<<<<

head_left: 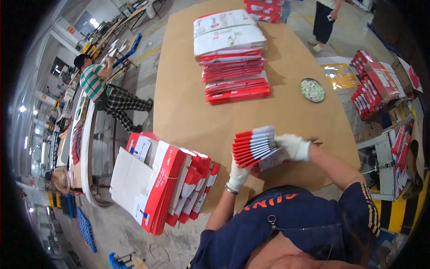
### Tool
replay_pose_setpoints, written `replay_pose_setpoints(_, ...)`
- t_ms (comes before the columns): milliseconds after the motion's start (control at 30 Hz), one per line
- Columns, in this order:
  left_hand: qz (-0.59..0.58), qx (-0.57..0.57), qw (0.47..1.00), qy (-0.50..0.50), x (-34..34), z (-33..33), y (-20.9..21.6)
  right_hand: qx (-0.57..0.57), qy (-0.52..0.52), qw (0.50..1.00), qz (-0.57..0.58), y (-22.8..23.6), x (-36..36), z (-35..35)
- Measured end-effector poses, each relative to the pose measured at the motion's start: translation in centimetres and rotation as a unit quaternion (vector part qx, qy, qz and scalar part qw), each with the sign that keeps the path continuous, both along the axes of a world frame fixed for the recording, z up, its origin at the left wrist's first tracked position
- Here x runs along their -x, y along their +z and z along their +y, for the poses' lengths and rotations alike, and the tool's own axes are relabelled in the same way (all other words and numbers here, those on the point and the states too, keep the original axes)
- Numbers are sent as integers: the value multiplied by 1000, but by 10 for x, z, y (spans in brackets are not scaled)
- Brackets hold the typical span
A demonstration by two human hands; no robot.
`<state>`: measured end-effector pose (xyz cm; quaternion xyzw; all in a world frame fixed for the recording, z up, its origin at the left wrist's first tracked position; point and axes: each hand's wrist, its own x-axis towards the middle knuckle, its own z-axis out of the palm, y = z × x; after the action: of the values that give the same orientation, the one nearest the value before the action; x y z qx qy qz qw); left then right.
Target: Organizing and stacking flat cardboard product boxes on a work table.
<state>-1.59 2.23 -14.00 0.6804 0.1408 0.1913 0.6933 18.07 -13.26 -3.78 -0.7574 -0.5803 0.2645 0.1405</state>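
Note:
Both my hands wear white gloves. A small stack of flat red and white cartons (pixel 253 146) is held up tilted above the table, in front of my chest, its layered edges fanned toward me. My left hand (pixel 238 174) grips the stack from below at its left side, with fingers partly hidden behind it. At the stack's right end, my right hand (pixel 292 147) is closed on the edge, its fingertips partly hidden. Beneath the hands a pale flat piece (pixel 271 162) lies close to the table, mostly covered.
The brown table (pixel 215 123) bears a tall pile of flattened cartons (pixel 233 58) at the far side and a round dish (pixel 312 90) of pale green-white pieces. Red and white cartons (pixel 165 184) lean at the near left. A person (pixel 101 85) stands left; another (pixel 323 22) stands far right.

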Motion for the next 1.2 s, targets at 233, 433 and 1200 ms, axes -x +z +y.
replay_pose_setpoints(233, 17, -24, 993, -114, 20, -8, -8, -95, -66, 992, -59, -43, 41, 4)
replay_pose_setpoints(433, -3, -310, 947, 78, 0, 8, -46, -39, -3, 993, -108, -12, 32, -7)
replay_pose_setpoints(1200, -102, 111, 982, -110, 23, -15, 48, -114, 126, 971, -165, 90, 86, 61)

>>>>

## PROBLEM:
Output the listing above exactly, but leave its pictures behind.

## WRITTEN RESPONSE:
head_left: 
### Tool
replay_pose_setpoints, written `replay_pose_setpoints(_, ...)`
- t_ms (comes before the columns): milliseconds after the motion's start (control at 30 Hz), one per line
- Columns, in this order:
  left_hand: qz (-0.59..0.58), qx (-0.57..0.57), qw (0.47..1.00), qy (-0.50..0.50), x (-34..34), z (-33..33), y (-20.9..21.6)
  right_hand: qx (-0.57..0.57), qy (-0.52..0.52), qw (0.50..1.00), qz (-0.57..0.58), y (-22.8..23.6), x (-36..36), z (-35..35)
- Measured end-effector poses, each relative to the pose measured at the motion's start: translation in centimetres and rotation as a unit quaternion (vector part qx, qy, qz and scalar part qw), each with the sign that keeps the path continuous, both along the axes of a world frame fixed for the recording, z up, its origin at the left wrist's first tracked position
- Here x runs along their -x, y along their +z and z along their +y, for the poses' lengths and rotations alike, and the tool's own axes are relabelled in the same way (all other words and numbers here, those on the point and the states too, keep the original axes)
- Numbers are sent as integers: the value multiplied by 1000, but by 10 for x, z, y (spans in brackets are not scaled)
- Brackets hold the typical span
A demonstration by two human hands; no robot.
`<state>`: measured end-effector pose (xyz cm; quaternion xyzw; all in a world frame fixed for the recording, z up, its origin at the left wrist's first tracked position; point and axes: each hand's wrist, its own x-axis towards the middle knuckle, its own z-axis out of the palm, y = z × x; after the action: of the values that give the same orientation, the one nearest the value before the action; x y z qx qy qz qw); left then right.
Target: Organizing and stacking flat cardboard product boxes on a work table.
<state>-1.59 2.23 -14.00 0.6804 0.1408 0.1913 0.6933 18.07 -13.26 -3.78 -0.7574 -0.5803 0.2645 0.1405</state>
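Note:
Both my hands wear white gloves. A small stack of flat red and white cartons (pixel 253 146) is held up tilted above the table, in front of my chest, its layered edges fanned toward me. My left hand (pixel 238 174) grips the stack from below at its left side, with fingers partly hidden behind it. At the stack's right end, my right hand (pixel 292 147) is closed on the edge, its fingertips partly hidden. Beneath the hands a pale flat piece (pixel 271 162) lies close to the table, mostly covered.
The brown table (pixel 215 123) bears a tall pile of flattened cartons (pixel 233 58) at the far side and a round dish (pixel 312 90) of pale green-white pieces. Red and white cartons (pixel 165 184) lean at the near left. A person (pixel 101 85) stands left; another (pixel 323 22) stands far right.
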
Motion for the next 1.2 s, targets at 233, 433 and 1200 ms, axes -x +z +y.
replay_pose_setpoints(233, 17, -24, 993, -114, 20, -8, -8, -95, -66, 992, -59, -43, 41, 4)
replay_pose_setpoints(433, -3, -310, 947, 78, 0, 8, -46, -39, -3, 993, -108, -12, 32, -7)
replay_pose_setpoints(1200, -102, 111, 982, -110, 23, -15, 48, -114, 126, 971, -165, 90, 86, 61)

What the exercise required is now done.